→ DATA SECTION:
* * * *

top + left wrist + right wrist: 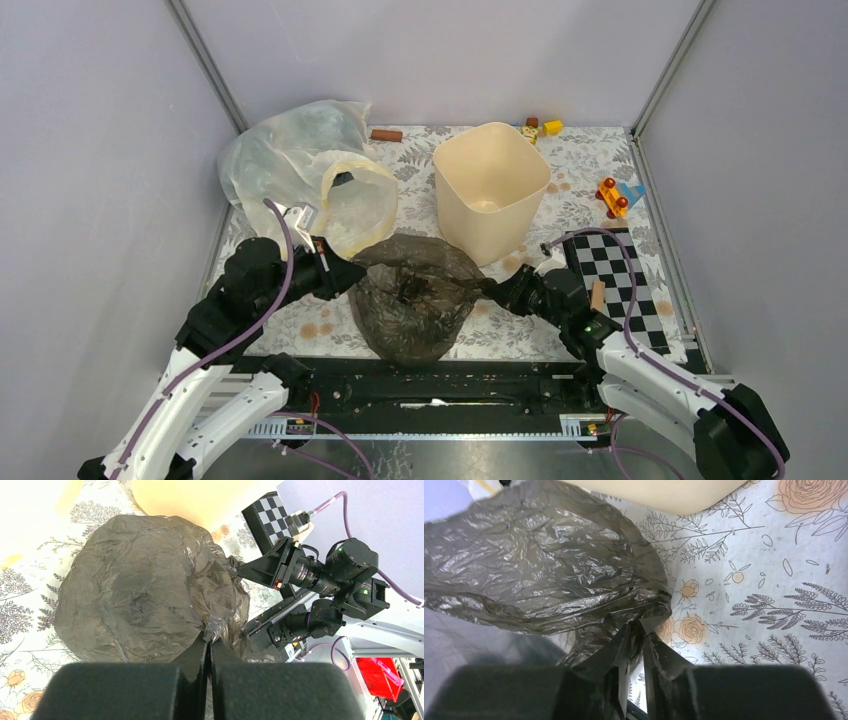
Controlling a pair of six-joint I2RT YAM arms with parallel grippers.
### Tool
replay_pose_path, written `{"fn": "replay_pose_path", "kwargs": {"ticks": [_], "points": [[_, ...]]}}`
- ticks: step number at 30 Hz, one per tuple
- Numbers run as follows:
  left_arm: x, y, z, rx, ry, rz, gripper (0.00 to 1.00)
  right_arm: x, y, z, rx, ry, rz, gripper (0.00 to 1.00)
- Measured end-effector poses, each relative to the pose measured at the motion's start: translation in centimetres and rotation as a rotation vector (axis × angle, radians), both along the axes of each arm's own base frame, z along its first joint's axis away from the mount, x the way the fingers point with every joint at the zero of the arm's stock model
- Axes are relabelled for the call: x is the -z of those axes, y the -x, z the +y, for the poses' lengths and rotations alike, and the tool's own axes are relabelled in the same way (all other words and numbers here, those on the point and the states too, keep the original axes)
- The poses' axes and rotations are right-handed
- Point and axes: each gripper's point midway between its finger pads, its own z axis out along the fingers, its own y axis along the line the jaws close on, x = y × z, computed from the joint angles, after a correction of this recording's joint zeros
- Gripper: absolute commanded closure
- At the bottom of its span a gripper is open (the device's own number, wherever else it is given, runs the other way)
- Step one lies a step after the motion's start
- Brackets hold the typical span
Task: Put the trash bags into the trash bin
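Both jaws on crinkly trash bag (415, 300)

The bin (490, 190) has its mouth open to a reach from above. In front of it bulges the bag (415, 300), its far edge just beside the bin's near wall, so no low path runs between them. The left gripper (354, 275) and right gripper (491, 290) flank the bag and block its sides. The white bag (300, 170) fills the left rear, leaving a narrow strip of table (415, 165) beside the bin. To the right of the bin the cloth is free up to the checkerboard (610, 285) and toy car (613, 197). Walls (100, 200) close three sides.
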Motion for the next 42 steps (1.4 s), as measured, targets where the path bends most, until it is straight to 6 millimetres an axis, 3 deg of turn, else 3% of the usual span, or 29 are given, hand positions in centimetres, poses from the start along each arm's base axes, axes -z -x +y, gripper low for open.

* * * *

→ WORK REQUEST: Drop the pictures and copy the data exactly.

→ TASK SOLUTION:
top + left wrist + right wrist: 
Controlling a pair of six-joint I2RT YAM arms with parallel grippers.
### Tool
replay_pose_path, written `{"fn": "replay_pose_path", "kwargs": {"ticks": [_], "points": [[_, ...]]}}`
- ticks: step number at 30 Hz, one per tuple
- Numbers run as follows:
  left_arm: x, y, z, rx, ry, rz, gripper (0.00 to 1.00)
  right_arm: x, y, z, rx, ry, rz, gripper (0.00 to 1.00)
- Measured end-effector poses, each relative to the pose measured at the motion's start: translation in centimetres and rotation as a rotation vector (axis × angle, radians), both along the axes of each arm's own base frame, z along its first joint's axis away from the mount, x the way the fingers point with every joint at the zero of the arm's stock model
- Axes are relabelled for the call: x is the -z of those axes, y the -x, z the +y, for the poses' lengths and rotations alike, and the tool's own axes are relabelled in the same way (all other words and numbers here, those on the point and the states too, keep the original axes)
- The poses' axes and rotations are right-handed
- Point and axes: each gripper's point midway between its finger pads, its own z axis out along the fingers, its own y axis along the line the jaws close on, x = y × z, computed from the joint angles, after a correction of this recording's joint zeros
- Gripper: absolute commanded closure
- At the bottom of its span a gripper is open (the device's own number, wherever else it is given, runs the other way)
- Step one lies a step after the motion's start
- Brackets hold the typical span
Task: Put the trash bags into the trash bin
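Both jaws on crinkly trash bag (415, 300)

The bin (490, 190) has its mouth open to a reach from above. In front of it bulges the bag (415, 300), its far edge just beside the bin's near wall, so no low path runs between them. The left gripper (354, 275) and right gripper (491, 290) flank the bag and block its sides. The white bag (300, 170) fills the left rear, leaving a narrow strip of table (415, 165) beside the bin. To the right of the bin the cloth is free up to the checkerboard (610, 285) and toy car (613, 197). Walls (100, 200) close three sides.
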Motion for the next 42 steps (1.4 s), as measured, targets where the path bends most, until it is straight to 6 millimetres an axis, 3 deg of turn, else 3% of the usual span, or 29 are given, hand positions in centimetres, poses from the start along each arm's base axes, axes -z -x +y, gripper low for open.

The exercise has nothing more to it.